Riot Police Storm Opposition Offices in Ukraine

KIEV, Ukraine (AP) —
A young man stands on barricades defended by Pro-European Union activists next to the Ukrainian Government buildings in Kiev, Ukraine, Monday. (AP Photo/Sergei Chuzavkov)
A young man stands on barricades defended by Pro-European Union activists next to the Ukrainian Government buildings in Kiev, Ukraine, Monday. (AP Photo/Sergei Chuzavkov)

Heavily armed riot troops broke into the offices of a top Ukrainian opposition party in Kiev and seized its servers Monday, the party said, as anti-government protests crippled the capital for yet another day.

Elsewhere, police dismantled or blocked off several small protest tent camps near key national government buildings in the city.

Tensions also rose as a double cordon of helmeted, shield-holding police deployed in the street near Kiev’s city administration building, which demonstrators had occupied and turned into a makeshift command post and dormitory.

The moves came a day after hundreds of thousands of demonstrators crammed into Kiev, the biggest in three weeks of protests that started when Ukraine’s president backed away from signing a long-awaited pact to deepen ties with the 28-nation European Union.

Protesters are angered not only by the thwarting of their desire to become closer to the West and spin out of Russia’s orbit, but also by police violence against the demonstrators. Club-swinging police have twice broken up protest rallies.

Ostap Semerak, a member of the Fatherland Party, told The Associated Press that troops broke into the party’s offices on Monday evening, some climbing in through its windows.
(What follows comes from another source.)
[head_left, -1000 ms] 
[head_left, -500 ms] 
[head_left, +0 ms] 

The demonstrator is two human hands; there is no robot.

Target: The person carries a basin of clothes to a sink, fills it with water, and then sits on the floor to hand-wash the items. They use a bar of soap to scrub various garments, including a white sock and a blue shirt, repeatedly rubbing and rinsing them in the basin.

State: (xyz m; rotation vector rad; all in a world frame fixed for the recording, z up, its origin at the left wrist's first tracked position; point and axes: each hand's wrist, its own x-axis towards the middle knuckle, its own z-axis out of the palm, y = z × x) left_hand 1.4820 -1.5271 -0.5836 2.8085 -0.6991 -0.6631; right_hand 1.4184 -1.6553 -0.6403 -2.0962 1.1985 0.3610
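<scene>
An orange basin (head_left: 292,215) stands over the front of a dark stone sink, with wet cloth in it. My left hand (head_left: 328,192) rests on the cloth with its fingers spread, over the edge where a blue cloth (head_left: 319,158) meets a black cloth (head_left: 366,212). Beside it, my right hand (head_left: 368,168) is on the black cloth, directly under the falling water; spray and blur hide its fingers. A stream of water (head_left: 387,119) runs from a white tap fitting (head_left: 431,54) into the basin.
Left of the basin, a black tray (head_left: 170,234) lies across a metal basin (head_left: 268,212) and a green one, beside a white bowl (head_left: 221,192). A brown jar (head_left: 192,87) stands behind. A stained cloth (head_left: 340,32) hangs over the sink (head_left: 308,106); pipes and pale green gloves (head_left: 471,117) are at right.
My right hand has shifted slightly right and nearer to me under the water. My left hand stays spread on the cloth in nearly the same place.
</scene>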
“They are storming us. The images are insane,” he said by telephone.

The troops left after confiscating some computer equipment, he said. An Associated Press reporter later saw broken glass and smashed computers in the offices.
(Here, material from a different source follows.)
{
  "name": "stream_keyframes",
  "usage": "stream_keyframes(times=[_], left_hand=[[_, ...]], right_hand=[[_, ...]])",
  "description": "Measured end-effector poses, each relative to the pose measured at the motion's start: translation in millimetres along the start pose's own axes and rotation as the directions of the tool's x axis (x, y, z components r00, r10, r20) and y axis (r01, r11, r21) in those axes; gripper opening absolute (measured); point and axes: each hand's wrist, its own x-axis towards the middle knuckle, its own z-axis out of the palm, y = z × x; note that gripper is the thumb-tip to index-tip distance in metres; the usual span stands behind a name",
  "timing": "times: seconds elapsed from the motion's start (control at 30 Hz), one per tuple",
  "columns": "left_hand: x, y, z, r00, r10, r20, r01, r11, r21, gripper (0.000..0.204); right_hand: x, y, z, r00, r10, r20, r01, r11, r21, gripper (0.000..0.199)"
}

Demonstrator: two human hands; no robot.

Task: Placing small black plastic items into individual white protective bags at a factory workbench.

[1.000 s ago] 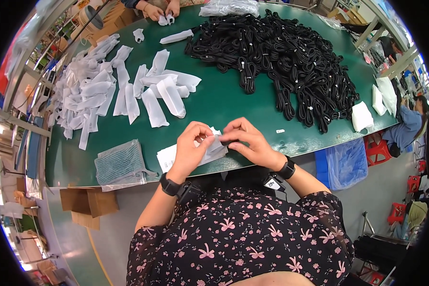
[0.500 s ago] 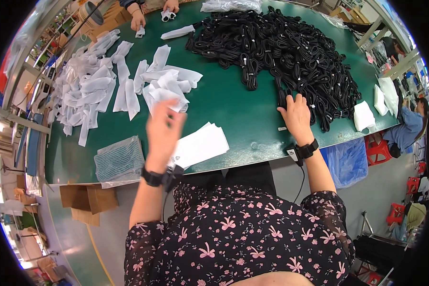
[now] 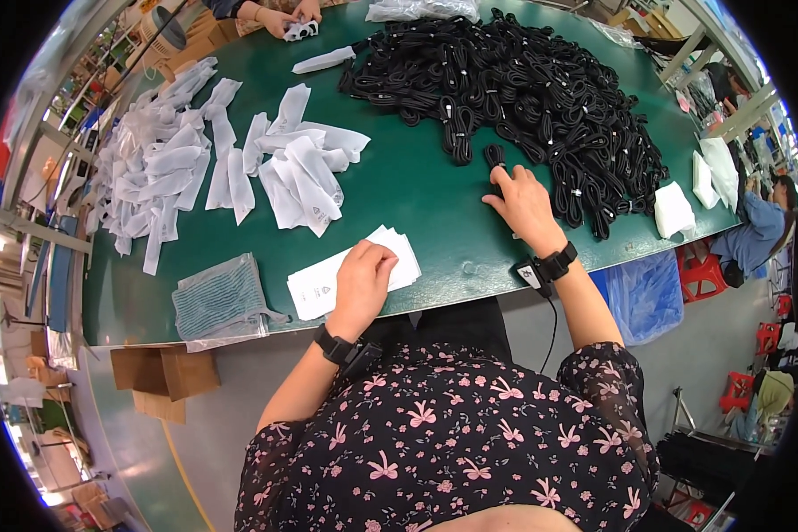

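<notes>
My left hand [image 3: 362,282] rests on a fanned stack of flat white bags [image 3: 314,289] near the table's front edge. Its fingers are drawn together at the top bag. My right hand [image 3: 525,206] grips a coiled black cable [image 3: 495,157], whose looped end sticks out beyond my fingers; the rest of it is hidden by the hand. Just past the cable lies a large heap of coiled black cables [image 3: 541,97]. Beyond my left hand is a loose pile of filled white bags [image 3: 306,177].
Another heap of white bags [image 3: 164,160] spreads over the left of the green table [image 3: 426,199]. A blue-striped cloth pack [image 3: 219,297] lies at the front left. White folded pieces [image 3: 673,211] sit at the right. Across the table, a co-worker's hands [image 3: 279,19] hold something white.
My left hand has come from the filled bags down to the flat stack. My right hand has drawn a coiled cable leftward out of the heap. The co-worker's hands have come together.
</notes>
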Motion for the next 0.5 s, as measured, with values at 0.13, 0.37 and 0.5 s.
stream_keyframes(times=[0.13,0.37,0.5], left_hand=[[1,3,-8,0.977,-0.206,0.055,0.213,0.951,-0.223,0.007],[2,3,-15,0.968,-0.250,0.035,0.249,0.924,-0.289,0.006],[6,4,-15,0.975,-0.220,0.006,0.212,0.932,-0.294,0.006]], right_hand=[[5,-10,-2,0.979,0.156,0.133,-0.185,0.953,0.239,0.027],[-27,-81,-35,0.966,0.006,0.258,-0.212,0.588,0.780,0.023],[-32,-90,-40,0.966,-0.213,0.144,0.068,0.751,0.657,0.023]])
Ukraine’s political standoff has been aggravated by its rapidly deteriorating finances. The economy has been in recession for more than a year, and the government is in desperate need of foreign funding to avoid a default. As talks stalled with the International Monetary Fund, Yanukovych has sought a bailout loan from Russia.

This former Soviet republic of 46 million people is sharply divided over the prospects of drawing closer to its powerful neighbor, Russia. Yanukovych’s stronghold is dominated by Russian speakers who want closer ties to Russia, in contrast to Kiev’s students and residents in the West who see better EU ties as the way forward.

Opinion polls, however, show that the EU is more popular among Ukrainians than Russia.

As tensions mounted, Yanukovych announced on his website that he would meet with Ukraine’s three former presidents to discuss the situation: Leonid Kravchuk, Leonid Kuchma, Viktor Yushchenko. But at the same time, prosecutors called in several opposition leaders for questioning.

EU Commission President Jose Manuel Barroso dispatched EU foreign policy chief Ashton to Kiev on Tuesday, saying she will try to help defuse “the very tense solution that Ukraine is living today.” Barroso praised the demonstrators, saying they are “writing the new narrative for Europe.”

On Sunday, hundreds of thousands of protesters calling for Yanukovych’s ouster poured into Kiev, toppling a statue of former Soviet leader Vladimir Lenin and blockading government buildings.

Protesters on Monday vandalized another Lenin statue in the southern town of Kotovsk.

“Only the legs are left standing,” town spokeswoman Yelena Khaustova told the AP.